(Collected data entries)
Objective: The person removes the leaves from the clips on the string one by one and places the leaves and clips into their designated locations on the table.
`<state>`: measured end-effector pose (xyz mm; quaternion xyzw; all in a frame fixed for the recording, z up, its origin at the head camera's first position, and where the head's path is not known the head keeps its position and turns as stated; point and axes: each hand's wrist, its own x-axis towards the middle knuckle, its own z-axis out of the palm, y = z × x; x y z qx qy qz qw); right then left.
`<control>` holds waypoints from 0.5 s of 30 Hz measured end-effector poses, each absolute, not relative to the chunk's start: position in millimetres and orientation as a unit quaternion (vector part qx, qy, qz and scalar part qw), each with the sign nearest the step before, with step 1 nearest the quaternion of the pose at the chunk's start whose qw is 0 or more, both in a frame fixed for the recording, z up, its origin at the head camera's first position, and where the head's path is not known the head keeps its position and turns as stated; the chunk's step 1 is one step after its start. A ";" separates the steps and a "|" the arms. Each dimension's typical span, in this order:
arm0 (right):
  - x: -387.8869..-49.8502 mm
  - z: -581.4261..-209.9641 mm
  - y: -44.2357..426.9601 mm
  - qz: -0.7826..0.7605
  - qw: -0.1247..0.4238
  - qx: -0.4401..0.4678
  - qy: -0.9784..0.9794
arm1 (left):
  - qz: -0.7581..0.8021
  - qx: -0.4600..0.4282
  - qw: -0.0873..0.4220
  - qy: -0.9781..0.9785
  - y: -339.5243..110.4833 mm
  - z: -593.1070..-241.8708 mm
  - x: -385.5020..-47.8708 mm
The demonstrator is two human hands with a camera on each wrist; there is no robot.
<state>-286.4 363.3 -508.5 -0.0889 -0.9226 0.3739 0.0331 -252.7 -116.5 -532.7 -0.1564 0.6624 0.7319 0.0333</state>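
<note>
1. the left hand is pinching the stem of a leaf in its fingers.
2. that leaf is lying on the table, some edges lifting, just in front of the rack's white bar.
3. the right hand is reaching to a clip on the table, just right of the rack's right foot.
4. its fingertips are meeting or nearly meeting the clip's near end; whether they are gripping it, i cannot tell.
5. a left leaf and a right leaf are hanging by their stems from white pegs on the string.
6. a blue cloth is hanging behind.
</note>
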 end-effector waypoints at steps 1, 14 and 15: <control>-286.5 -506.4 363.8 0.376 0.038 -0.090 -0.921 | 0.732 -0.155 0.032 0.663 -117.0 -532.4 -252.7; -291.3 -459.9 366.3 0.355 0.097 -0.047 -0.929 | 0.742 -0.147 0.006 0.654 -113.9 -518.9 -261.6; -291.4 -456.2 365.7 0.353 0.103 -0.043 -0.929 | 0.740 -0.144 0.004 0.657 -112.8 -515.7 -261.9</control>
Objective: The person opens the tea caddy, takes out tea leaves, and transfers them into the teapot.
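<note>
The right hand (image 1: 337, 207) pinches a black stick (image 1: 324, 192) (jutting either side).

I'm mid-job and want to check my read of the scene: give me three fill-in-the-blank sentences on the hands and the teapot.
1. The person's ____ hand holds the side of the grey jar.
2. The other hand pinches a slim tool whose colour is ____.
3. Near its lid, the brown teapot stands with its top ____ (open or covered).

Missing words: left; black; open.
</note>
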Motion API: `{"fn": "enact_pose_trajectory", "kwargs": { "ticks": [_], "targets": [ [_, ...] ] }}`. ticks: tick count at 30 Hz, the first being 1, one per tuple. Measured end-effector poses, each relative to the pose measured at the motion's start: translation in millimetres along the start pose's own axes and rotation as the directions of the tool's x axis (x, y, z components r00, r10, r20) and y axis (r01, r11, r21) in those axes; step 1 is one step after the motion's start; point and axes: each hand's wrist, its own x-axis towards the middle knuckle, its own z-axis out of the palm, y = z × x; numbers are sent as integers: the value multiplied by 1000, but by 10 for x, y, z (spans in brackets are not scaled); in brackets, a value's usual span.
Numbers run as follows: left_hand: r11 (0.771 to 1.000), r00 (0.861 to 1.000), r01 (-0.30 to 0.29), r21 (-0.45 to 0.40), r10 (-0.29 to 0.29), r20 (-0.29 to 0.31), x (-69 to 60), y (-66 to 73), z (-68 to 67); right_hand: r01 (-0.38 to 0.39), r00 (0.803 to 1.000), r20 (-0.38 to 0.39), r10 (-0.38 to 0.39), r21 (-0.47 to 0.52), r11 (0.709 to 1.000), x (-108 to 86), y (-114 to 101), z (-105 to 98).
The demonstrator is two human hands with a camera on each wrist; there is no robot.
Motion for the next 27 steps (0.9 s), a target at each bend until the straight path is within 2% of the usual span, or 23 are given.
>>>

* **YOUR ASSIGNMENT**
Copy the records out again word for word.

* **TASK RESULT**
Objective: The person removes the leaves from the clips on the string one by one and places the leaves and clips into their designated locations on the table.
`<state>`: measured end-effector pose (xyz mm; quaternion xyzw; all in a frame fixed for the recording, z up, its origin at the head camera's first position, and where the head's path is not known the head keeps its position and turns as stated; point and axes: each hand's wrist, its own x-axis towards the middle knuckle, its own z-axis out of the palm, y = z × x; x y z qx qy qz qw); right then left.
`<control>` holds waypoints from 0.5 s of 30 Hz measured end-effector poses, each absolute, not relative to the chunk's start: position in millimetres and orientation as a unit quaternion (vector part qx, qy, qz and scalar part qw), each with the sign nearest the step before, with step 1 nearest the quaternion of the pose at the chunk's start whose qw is 0 or more, both in a frame fixed for the recording, z up, its origin at the head camera's first position, and where the head's path is not known the head keeps its position and turns as stated; the chunk's step 1 is one step after its start. A ";" separates the steps and a "|" the arms. Each dimension's typical span, in this order:
arm0 (right):
  - x: -387.8869..-49.8502 mm
  - z: -581.4261..-209.9641 mm
  - y: -44.2357..426.9601 mm
  - qz: -0.7826..0.7605
  - qw: -0.1247..0.4238
  - qx: -0.4401..0.4678
  - qy: -0.9784..0.9794
arm1 (left):
  - qz: -0.7581..0.8021
  - qx: -0.4600..0.4282
  - qw: -0.0873..0.4220
  - qy: -0.9781..0.9785
  - y: -339.5243..110.4833 mm
  - z: -593.1070..-241.8708 mm
  - x: -385.5020..-47.8708 mm
The demonstrator is two human hands with a camera on each wrist; there is no robot.
<state>-286.4 363.3 -508.5 -0.0889 -0.9226 0.3739 0.0331 -252.7 -116.5 -532.7 -0.1564 0.6624 0.7319 0.0333</state>
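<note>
1. the left hand is pinching the stem of a leaf in its fingers.
2. that leaf is lying on the table, some edges lifting, just in front of the rack's white bar.
3. the right hand is reaching to a clip on the table, just right of the rack's right foot.
4. its fingertips are meeting or nearly meeting the clip's near end; whether they are gripping it, i cannot tell.
5. a left leaf and a right leaf are hanging by their stems from white pegs on the string.
6. a blue cloth is hanging behind.
</note>
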 end-effector waypoints at steps 1, 14 and 15: <control>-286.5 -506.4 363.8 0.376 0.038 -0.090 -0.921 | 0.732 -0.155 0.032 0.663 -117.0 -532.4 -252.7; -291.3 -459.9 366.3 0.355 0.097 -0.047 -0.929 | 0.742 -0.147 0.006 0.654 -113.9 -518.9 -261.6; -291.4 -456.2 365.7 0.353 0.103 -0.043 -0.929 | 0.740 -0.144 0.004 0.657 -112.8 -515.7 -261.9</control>
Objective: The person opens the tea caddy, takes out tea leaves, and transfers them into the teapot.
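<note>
The right hand (image 1: 337, 207) pinches a black stick (image 1: 324, 192) (jutting either side).

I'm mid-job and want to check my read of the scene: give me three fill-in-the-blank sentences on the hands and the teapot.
1. The person's ____ hand holds the side of the grey jar.
2. The other hand pinches a slim tool whose colour is ____.
3. Near its lid, the brown teapot stands with its top ____ (open or covered).

Missing words: left; black; open.
</note>
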Motion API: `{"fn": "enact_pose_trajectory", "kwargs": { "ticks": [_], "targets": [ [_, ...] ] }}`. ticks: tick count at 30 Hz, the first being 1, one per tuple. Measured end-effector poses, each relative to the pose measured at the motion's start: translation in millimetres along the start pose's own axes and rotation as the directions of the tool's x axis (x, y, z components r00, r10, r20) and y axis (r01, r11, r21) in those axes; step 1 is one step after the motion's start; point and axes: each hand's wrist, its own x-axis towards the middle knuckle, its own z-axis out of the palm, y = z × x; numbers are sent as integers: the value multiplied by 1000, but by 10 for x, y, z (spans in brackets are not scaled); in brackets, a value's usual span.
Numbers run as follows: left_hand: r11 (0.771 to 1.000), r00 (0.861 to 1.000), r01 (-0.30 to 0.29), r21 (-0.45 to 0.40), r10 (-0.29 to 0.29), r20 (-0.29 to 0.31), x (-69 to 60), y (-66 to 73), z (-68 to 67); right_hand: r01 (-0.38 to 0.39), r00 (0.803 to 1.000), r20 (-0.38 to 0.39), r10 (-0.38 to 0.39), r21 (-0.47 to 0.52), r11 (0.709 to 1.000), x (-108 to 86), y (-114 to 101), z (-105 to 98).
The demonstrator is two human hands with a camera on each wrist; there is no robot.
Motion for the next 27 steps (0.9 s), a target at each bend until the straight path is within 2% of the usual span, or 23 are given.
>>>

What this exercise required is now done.